* Task prompt *
Please output the full listing, character for character.
■ ■ ■
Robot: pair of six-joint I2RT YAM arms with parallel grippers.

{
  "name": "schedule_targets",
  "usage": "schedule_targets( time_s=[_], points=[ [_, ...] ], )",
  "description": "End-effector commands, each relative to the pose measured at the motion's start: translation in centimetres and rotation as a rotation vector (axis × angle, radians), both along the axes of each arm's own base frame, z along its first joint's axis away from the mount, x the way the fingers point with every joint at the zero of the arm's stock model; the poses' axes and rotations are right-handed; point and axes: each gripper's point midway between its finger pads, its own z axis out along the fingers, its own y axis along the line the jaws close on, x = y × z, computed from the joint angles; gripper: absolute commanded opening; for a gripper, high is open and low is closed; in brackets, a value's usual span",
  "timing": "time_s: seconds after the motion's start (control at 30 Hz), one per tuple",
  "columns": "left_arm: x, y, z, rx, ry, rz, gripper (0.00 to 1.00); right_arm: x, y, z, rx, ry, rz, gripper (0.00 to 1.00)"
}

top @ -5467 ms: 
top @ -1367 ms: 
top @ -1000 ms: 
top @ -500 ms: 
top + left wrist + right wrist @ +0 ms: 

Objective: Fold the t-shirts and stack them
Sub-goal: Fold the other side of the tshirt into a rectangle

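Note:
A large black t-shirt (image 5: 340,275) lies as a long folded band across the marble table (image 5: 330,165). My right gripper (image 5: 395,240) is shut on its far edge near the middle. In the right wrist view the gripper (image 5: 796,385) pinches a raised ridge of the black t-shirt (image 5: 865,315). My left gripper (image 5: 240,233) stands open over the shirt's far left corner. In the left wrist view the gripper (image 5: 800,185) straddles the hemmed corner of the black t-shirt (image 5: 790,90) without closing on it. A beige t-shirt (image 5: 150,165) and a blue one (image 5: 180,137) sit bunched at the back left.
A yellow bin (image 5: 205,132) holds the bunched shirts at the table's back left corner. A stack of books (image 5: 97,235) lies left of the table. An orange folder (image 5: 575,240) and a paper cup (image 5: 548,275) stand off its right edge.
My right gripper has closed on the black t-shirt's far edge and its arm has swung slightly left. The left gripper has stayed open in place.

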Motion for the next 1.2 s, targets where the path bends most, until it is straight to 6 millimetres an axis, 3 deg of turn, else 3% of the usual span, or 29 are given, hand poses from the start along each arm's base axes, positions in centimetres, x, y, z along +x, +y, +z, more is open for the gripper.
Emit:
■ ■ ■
* Answer space *
Robot: pair of six-joint I2RT YAM arms with parallel grippers.

{
  "name": "schedule_targets",
  "usage": "schedule_targets( time_s=[_], points=[ [_, ...] ], )",
  "description": "End-effector commands, each relative to the pose measured at the motion's start: translation in centimetres and rotation as a rotation vector (axis × angle, radians), both along the axes of each arm's own base frame, z along its first joint's axis away from the mount, x the way the fingers point with every joint at the zero of the arm's stock model; the poses' axes and rotations are right-handed; point and axes: each gripper's point midway between its finger pads, its own z axis out along the fingers, its own y axis along the line the jaws close on, x = y × z, computed from the joint angles; gripper: absolute commanded opening; for a gripper, high is open and low is closed; in brackets, a value's usual span",
  "timing": "time_s: seconds after the motion's start (control at 30 Hz), one per tuple",
  "columns": "left_arm: x, y, z, rx, ry, rz, gripper (0.00 to 1.00); right_arm: x, y, z, rx, ry, rz, gripper (0.00 to 1.00)"
}

top @ -5467 ms: 
top @ -1367 ms: 
top @ -1000 ms: 
top @ -500 ms: 
top + left wrist + right wrist @ +0 ms: 

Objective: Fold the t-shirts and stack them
Sub-goal: Fold the other side of the tshirt into a rectangle

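Note:
A large black t-shirt (image 5: 340,275) lies as a long folded band across the marble table (image 5: 330,165). My right gripper (image 5: 395,240) is shut on its far edge near the middle. In the right wrist view the gripper (image 5: 796,385) pinches a raised ridge of the black t-shirt (image 5: 865,315). My left gripper (image 5: 240,233) stands open over the shirt's far left corner. In the left wrist view the gripper (image 5: 800,185) straddles the hemmed corner of the black t-shirt (image 5: 790,90) without closing on it. A beige t-shirt (image 5: 150,165) and a blue one (image 5: 180,137) sit bunched at the back left.
A yellow bin (image 5: 205,132) holds the bunched shirts at the table's back left corner. A stack of books (image 5: 97,235) lies left of the table. An orange folder (image 5: 575,240) and a paper cup (image 5: 548,275) stand off its right edge.
My right gripper has closed on the black t-shirt's far edge and its arm has swung slightly left. The left gripper has stayed open in place.
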
Motion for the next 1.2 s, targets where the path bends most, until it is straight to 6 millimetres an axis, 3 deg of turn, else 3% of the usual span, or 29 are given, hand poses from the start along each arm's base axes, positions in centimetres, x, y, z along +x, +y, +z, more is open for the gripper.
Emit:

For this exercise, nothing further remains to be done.